• Icon: Bug Bug
    • Resolution: Fixed
    • Icon: Critical Critical
    • ec2-plugin
    • Jenkins v2.144, ubuntu 14.04, ec2-plugin 1.38, 1.39, 1.40-SNAPSHOT (private-160d794a-masondonahue), 1.40.1

      We seem to be running into an issue about once per day where multiple threads deadlock trying to access and update resources within the EC2 plugin.

      We have several jobs that add substantial numbers of subjobs (~40) to the build queue, and they thus invoke the Pipeline step `ec2 cloud: 'AWS Cloud', template: 'Micro'` several times to preallocate enough EC2 nodes to run them all (though it looks like this behavior will no longer be necessary in ec2-plugin 1.40).
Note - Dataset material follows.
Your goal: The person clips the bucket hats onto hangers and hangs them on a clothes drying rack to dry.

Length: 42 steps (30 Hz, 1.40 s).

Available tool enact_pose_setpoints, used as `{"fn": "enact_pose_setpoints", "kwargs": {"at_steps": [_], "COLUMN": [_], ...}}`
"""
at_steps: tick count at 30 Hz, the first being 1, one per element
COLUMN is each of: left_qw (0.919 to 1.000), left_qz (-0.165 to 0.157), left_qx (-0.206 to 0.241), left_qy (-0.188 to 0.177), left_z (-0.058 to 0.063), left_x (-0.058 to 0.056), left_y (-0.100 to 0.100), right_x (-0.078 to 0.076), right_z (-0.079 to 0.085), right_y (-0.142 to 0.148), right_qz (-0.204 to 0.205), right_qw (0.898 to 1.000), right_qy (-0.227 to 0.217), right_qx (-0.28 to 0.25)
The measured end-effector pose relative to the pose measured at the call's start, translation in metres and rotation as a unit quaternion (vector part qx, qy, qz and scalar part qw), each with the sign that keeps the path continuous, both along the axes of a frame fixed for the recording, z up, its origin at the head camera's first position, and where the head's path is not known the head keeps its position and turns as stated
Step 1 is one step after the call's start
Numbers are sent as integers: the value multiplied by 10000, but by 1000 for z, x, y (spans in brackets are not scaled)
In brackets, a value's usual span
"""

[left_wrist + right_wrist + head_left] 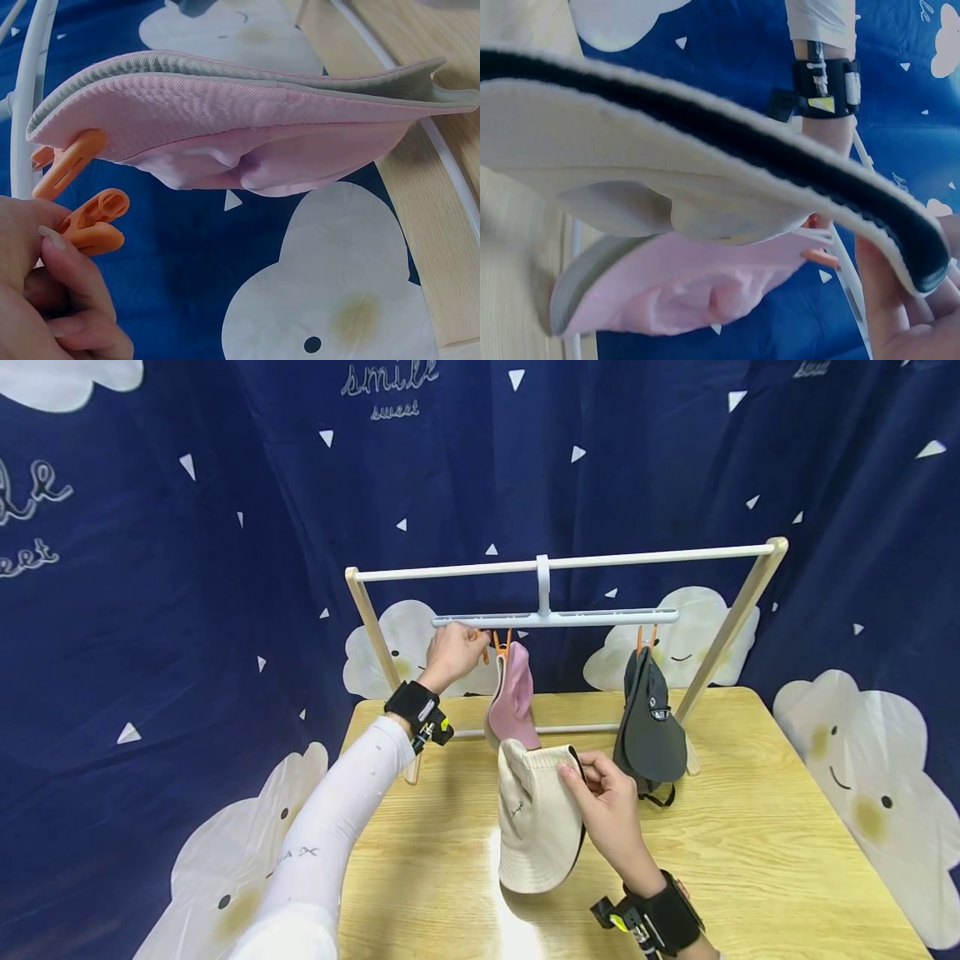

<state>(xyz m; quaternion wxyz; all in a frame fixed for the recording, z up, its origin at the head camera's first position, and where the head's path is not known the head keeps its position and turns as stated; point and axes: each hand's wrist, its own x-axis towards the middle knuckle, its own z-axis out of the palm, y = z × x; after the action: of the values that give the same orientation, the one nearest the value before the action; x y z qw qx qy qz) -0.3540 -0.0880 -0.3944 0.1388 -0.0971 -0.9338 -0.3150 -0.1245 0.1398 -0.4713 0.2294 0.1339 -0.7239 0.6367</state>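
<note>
My left hand (453, 652) is at the left end of the pale blue hanger (600, 619). Thumb and finger pinch an orange clothespin (101, 217), whose end holds no cloth in the left wrist view. Beside it a pink bucket hat (513, 702) hangs folded from another orange clothespin (71, 161). Below and to the right, my right hand (611, 806) grips a cream bucket hat (540, 835) by its folded brim edge. The dark inside of that hat shows along the brim in the right wrist view.
A dark grey cap (651, 739) hangs by a clothespin at the hanger's right end. The hanger hooks over the white top rail (660, 557) of a wooden-legged rack standing on the light wood table (765, 843). A dark blue curtain (225, 568) hangs behind.
</note>
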Motion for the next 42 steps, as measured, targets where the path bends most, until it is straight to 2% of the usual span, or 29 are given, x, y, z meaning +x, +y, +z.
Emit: {"fn": "enact_pose_setpoints", "kwargs": {"at_steps": [3, 12, 17, 26, 32, 42], "left_qw": [9999, 9991, 9987, 9976, 9976, 9975], "left_qz": [24, -159, -134, -109, -132, -178], "left_qx": [-71, -133, -207, -298, -235, -240], "left_qy": [-98, -377, -446, -608, -642, -646], "left_z": [1, 8, 12, 10, 11, 14], "left_x": [2, 3, 2, 3, 3, 6], "left_y": [-2, -5, -4, -5, -7, -10], "right_x": [-4, -24, -37, -58, -71, -96], "right_z": [1, -12, -18, -26, -27, -27], "right_y": [-13, -47, -63, -96, -114, -135], "right_qz": [52, 32, -269, -595, -605, -767], "right_qw": [10000, 9991, 9985, 9974, 9976, 9967], "right_qy": [56, 332, 454, 393, 348, -67], "right_qx": [-5, 274, 154, 67, 50, -259]}}
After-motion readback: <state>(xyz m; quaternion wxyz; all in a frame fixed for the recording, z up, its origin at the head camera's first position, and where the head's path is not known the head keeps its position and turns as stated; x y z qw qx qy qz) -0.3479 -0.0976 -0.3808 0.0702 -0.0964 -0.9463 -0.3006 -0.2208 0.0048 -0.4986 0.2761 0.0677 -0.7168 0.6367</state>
      In addition, it seems that manually provisioning a node through the UI or manually deleting a node has a chance of deadlocking if it runs at the same time as the provisioning or unprovisioning process happens.

       

      The following stacktrace shows the three threads running in 1.40-SNAPSHOT (master as of Friday afternoon).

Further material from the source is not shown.